La destrucción

 

Cualquier indicio que marque el comienzo de esta comunidad es puro bluf. Careciendo de historia, lo único que se puede asegurar con certeza, es que un pequeño grupo de estos individuos se instalaron en estas tierras hace ya muchas lunas y que desde entonces, valiéndose de un esfuerzo constante, colaborador e incluso se podría asegurar que sobrehumano, desarrollaron su mundo, superando los pequeños problemas habituales que surgen en toda sociedad.

No se sabe a ciencia cierta si cada individuo era consciente de su propio rol, pero que para cumplirlo ponían instintivamente su vida en riesgo, es indiscutible. El trabajo era arduo, pero los resultados no dejaban dudas referentes a las metas esperadas. Las trabajadoras recolectaban el alimento, cuidaban la prole, ampliaban la ciudad, reparaban cualquier falla en las diferentes avenidas y se encargaban del aseo, mientras que los soldados estaban prestos a defender la comuna de cualquier enemigo e incluso, en épocas de paz, a involucrarse en la caza de animales para surtir otro tipo de alimentos que la recolección generalmente no daba.
La ciudadela, si es que se puede llamar así, estaba cruzada por avenidas y senderos por donde la movilización era sincronizada, casi perfecta. Un millón de individuos, que era más o menos la población actual, podían maniobrar adecuadamente en cualquier momento del día, sin embotellamientos, ni desórdenes de agrupamiento. El trajín diario, era monumental pero silente, y entre todo ese ir y venir interminable, la comunicación era parca pero eficiente.
La rutina anual era instituida por las dos estaciones que se turnan invariablemente en los trópicos. La época seca, donde las labores de todos los individuos alcanzaban un máximo y donde se insinuaba la inexistencia de los momentos muertos o de descanso. El otro período era la estación lluviosa, donde los ríos, riachuelos o simplemente las quebradas de invierno, no permitían la movilización hacia ninguna parte. La ciudadela estaba muy bien construida, por lo que los efectos del agua, pasaban casi desapercibidos. Sin embargo, la Naturaleza gusta no solo de crear vida, sino que también de destruirla y así, ocasionalmente, causaba desmoronamientos en alguna de las grandes avenidas, lo que obligaba a la comunidad a invertir horas y horas de esfuerzos en esas reparaciones.

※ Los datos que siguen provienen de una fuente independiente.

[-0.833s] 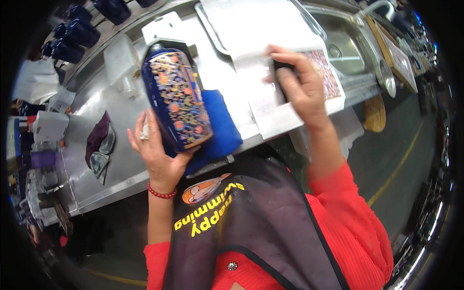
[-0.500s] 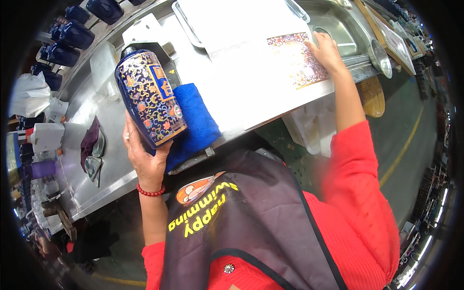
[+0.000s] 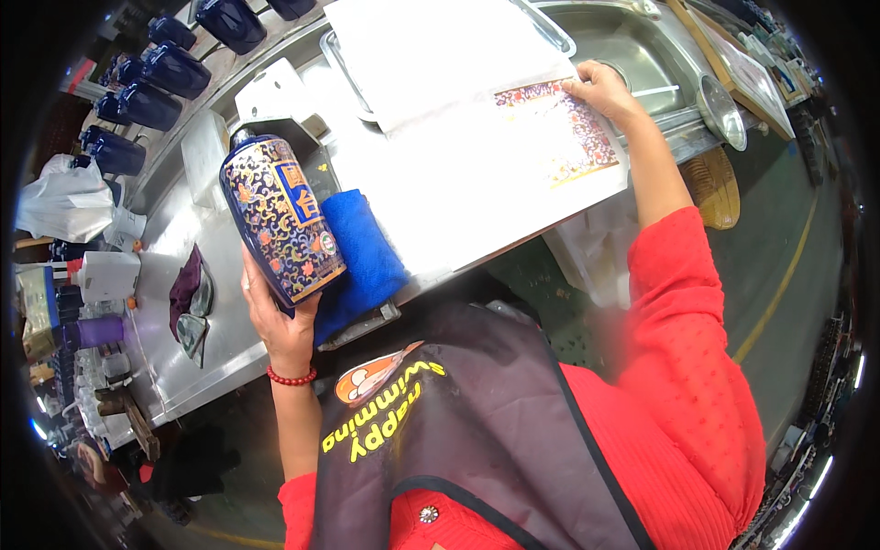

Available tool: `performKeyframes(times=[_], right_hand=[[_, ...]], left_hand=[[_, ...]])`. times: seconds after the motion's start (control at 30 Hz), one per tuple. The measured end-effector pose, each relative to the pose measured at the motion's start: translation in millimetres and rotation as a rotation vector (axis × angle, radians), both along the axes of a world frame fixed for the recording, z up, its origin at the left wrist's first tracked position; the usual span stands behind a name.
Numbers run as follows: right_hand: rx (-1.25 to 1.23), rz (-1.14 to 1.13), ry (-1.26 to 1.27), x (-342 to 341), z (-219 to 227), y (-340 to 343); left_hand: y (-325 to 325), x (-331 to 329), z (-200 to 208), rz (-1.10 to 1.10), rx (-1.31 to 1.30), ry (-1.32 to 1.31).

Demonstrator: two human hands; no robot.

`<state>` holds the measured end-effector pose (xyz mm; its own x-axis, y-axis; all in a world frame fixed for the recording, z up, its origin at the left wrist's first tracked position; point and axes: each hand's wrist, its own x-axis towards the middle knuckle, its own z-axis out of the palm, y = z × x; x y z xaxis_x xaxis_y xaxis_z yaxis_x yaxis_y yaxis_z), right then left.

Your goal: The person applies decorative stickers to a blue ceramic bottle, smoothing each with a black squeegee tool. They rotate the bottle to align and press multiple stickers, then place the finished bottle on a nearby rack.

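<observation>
My left hand (image 3: 282, 321) is wrapped round the lower end of a dark blue ceramic bottle (image 3: 275, 206), which leans with its neck up and away. Colourful floral patterns and a blue label panel cover the bottle's side. At the right, my right hand (image 3: 607, 93) grips the upper right edge of a printed floral decal sheet (image 3: 587, 151), thumb on top; its other fingertips are partly hidden. That sheet lies on a stack of white paper on a bright white board (image 3: 449, 197). A folded blue towel (image 3: 362, 247) sits just right of the bottle.
Several plain dark blue bottles (image 3: 174, 69) stand at the back left. A metal sink (image 3: 632, 64) with a steel bowl (image 3: 721, 112) beside it is at the back right. Scraper blades (image 3: 192, 335) and a purple cloth (image 3: 183, 289) lie on the steel counter (image 3: 234, 344).
My left hand and the bottle have shifted slightly down in view. My right hand has moved a little left along the sheet's edge, its thumb and fingers closing on it.
</observation>
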<state>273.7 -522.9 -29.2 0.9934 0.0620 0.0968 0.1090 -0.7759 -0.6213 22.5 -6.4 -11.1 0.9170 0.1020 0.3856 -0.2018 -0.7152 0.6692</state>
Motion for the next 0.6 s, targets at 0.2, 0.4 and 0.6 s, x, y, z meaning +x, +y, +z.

Puede parecer una mentira o puede parecer ilógico, pero entre aquellos individuos, no había querellas. Todo se manejaba en la calma sutil del bien común. Nadie hubiera imaginado a alguno queriéndose adueñar de un algo más que otro. Todos se respetaban y cuidaban entre sí. Eran como una gran familia donde no existen los intereses egoístas. Muchas profesiones que se desarrollan en el planeta eran inimaginables en esta pequeña comunidad de poco más de un millón de individuos. Abogados, políticos, mercaderes, científicos… bueno, ni médicos eran requeridos, pues la sana alimentación y el ejercicio mantenían en aquellos cuerpos, una salud envidiable. Tampoco se requerían los guías espirituales, porque vivían todos para un ser, al cual adoraban, sin intermediarios, e inconmensurablemente: su reina. Todo individuo tenía en su yo interior, un mandato genético, incuestionable y magnético hacia ese ser, que no solo le había dado la vida, sino que regía su destino de una manera total.

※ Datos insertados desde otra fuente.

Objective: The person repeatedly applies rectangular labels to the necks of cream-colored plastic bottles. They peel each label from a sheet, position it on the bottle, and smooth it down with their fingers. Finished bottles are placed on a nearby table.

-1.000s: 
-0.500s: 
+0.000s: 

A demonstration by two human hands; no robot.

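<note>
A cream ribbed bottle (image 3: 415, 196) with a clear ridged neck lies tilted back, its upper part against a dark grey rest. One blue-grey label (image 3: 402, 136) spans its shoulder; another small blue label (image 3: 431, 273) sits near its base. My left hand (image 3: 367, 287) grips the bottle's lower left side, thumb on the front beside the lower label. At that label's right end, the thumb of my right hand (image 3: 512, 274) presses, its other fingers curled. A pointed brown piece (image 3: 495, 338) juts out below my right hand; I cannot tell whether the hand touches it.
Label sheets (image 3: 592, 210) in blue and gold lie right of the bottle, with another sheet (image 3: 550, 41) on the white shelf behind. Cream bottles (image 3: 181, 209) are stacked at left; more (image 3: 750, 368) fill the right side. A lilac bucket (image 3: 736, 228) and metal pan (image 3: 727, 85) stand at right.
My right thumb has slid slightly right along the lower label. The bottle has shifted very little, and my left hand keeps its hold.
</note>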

Pero como se mencionó anteriormente, la Naturaleza es, magnánima y cruel. Permite el desarrollo de la vida, pero también, la aniquila. Es el famoso devenir de la historia. Toda especie evoluciona, se desarrolla y al final desaparece. No hay nada que escape a esta norma cósmica.
Una mañana, la comunidad se despertó ante una destrucción total. Quiso enfrentar la amenaza, pero no pudo. Aquello estaba totalmente fuera de sus posibilidades. Años de arduo trabajo fueron destruidos en minutos. Los soldados corrían como dementes, queriendo afrontar la desgracia, pero no lograban nada. Quizás escrutando cada cabeza de cada individuo se hubieran podido descubrir algunos rasgos de rabia, asombro y tristeza. La incapacidad de luchar contra aquello era desoladora y la muerte era lo único obvio que aparecía en el horizonte. Muchos morirían pero también existía la posibilidad de que algunos sobrevivieran. Estos podrían tener un nuevo amanecer y con ahínco podría encontrar nuevas tierras, donde el esfuerzo comunal podría reconstruir un hormiguero tan grande y eficiente como el que les acababa de destruir un hombre, que tras una pala mecánica, realizaba excavaciones para levantar una casa de habitación.